I have been meaning to set up some kind of monitoring for my services but my VPS provider (i would like this monitor to be actually up 24/7 XD) is always out of stock so I never got a server for this. But I had forgotten I have a shared hosting plan with them that can run NodeJS and Uptime Kuma is light enough so i was able to put it up on there!

It should be fineee as its only uses a small bit of ram and CPU pinging my servers and worst case il take it down for a bit and get a VPS. But it seems I have a limit of 2G of ram on the panel and 1GB is stated on the plan and I’m only using ~450mb so it should be all good and I get a neat uptime monitor that should have high availability.

Check here or the sidebar to see the status monitor
And check here for the path.net status monitor because they keep goin down XD

(note these sites will not auto redirect to https for whatever reason. Please switch to https if possible)
This has now been fixed

Fuck CSS

Okay, I was trying to fix up my old website that was trying to be in the style of a mother fucking website because less HTML & CSS and no JS means it will load faster.

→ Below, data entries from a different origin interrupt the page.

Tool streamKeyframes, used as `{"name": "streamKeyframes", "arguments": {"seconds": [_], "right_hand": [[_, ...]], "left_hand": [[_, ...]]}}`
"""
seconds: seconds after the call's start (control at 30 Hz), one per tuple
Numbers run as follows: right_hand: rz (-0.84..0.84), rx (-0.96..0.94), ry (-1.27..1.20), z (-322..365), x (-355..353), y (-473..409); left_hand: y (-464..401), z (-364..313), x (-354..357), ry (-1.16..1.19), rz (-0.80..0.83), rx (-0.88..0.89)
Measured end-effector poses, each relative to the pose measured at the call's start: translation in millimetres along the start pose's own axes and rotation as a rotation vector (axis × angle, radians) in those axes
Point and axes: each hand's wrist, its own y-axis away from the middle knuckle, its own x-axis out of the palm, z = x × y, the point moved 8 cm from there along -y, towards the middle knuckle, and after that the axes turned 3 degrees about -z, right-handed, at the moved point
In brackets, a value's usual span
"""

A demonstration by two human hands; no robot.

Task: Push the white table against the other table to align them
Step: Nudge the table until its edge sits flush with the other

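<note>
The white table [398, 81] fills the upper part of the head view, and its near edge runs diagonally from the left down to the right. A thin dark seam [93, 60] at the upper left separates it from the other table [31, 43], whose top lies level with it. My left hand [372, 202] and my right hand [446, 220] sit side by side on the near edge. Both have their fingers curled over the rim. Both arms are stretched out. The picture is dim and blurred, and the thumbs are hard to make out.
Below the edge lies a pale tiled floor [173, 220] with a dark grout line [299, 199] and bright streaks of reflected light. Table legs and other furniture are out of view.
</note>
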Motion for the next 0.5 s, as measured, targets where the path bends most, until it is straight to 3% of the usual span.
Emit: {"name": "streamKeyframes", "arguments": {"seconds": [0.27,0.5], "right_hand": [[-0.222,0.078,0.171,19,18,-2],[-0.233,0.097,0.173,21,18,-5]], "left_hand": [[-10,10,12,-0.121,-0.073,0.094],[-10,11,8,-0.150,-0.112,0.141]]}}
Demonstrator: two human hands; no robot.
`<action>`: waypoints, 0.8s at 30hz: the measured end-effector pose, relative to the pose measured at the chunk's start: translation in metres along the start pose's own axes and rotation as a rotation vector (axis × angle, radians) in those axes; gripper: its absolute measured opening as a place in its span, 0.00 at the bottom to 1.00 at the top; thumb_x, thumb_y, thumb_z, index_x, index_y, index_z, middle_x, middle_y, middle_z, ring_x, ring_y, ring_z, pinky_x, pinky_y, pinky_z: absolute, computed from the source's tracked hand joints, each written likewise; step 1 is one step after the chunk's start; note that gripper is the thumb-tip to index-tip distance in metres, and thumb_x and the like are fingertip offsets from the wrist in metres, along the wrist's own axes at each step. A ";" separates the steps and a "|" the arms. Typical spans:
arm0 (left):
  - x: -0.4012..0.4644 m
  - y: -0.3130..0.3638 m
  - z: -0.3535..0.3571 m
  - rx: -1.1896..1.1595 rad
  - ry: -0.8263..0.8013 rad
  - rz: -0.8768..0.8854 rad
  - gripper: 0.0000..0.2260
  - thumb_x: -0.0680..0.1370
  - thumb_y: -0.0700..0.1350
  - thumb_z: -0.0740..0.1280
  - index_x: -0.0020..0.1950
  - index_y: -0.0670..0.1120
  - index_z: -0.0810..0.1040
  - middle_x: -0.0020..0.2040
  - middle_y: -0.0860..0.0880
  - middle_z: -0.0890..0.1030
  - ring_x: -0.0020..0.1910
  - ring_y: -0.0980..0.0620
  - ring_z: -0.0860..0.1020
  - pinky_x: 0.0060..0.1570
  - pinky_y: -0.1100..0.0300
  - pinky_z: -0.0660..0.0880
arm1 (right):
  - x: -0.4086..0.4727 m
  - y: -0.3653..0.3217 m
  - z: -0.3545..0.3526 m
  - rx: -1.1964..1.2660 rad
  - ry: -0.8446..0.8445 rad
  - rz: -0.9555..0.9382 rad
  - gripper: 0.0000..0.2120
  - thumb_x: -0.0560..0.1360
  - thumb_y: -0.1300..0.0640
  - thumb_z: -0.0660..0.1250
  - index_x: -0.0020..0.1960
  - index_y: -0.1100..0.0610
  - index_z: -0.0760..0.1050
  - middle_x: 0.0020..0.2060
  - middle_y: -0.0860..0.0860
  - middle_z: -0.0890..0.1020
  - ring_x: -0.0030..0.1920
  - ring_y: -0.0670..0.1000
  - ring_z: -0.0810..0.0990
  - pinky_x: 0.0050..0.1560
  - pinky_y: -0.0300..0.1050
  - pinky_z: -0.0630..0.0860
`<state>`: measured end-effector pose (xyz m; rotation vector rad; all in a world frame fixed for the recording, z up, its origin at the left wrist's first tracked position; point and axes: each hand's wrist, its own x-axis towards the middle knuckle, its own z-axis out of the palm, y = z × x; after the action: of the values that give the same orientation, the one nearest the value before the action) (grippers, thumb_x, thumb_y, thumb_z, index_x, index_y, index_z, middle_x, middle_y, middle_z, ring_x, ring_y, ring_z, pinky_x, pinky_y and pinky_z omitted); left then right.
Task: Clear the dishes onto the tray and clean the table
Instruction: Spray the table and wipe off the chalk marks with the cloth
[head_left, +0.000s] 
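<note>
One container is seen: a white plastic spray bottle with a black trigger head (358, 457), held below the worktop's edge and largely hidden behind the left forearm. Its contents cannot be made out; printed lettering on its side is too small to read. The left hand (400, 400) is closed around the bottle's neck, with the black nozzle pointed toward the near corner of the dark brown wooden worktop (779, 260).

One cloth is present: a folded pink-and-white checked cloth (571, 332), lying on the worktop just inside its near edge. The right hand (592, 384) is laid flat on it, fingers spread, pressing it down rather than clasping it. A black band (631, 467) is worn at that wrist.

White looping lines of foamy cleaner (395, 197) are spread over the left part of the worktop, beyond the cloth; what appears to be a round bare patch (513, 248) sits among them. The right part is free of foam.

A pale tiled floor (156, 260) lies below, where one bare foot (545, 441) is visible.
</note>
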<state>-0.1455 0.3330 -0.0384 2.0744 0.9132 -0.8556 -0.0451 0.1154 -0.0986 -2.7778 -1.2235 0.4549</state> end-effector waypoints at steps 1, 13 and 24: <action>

But holy fucking hell I am not a front end dev at all and I come from a lower level language background with C/C++ and CSS was causing me so much pain that I just redid my entire website to use mkdocs with the material theme because I have been using it for making documentation for other things, and it is so much fucking better than the hell of front end dev.

And as a bonus it looks way better, and it works properly on mobile devices and I have this blog and I can glob all the documentation for my projects.

It is at least still static so for the most part my goal of a simple fast website is still being done. Just with a bit more on top so I can use a sane markup language for making websites called markdown.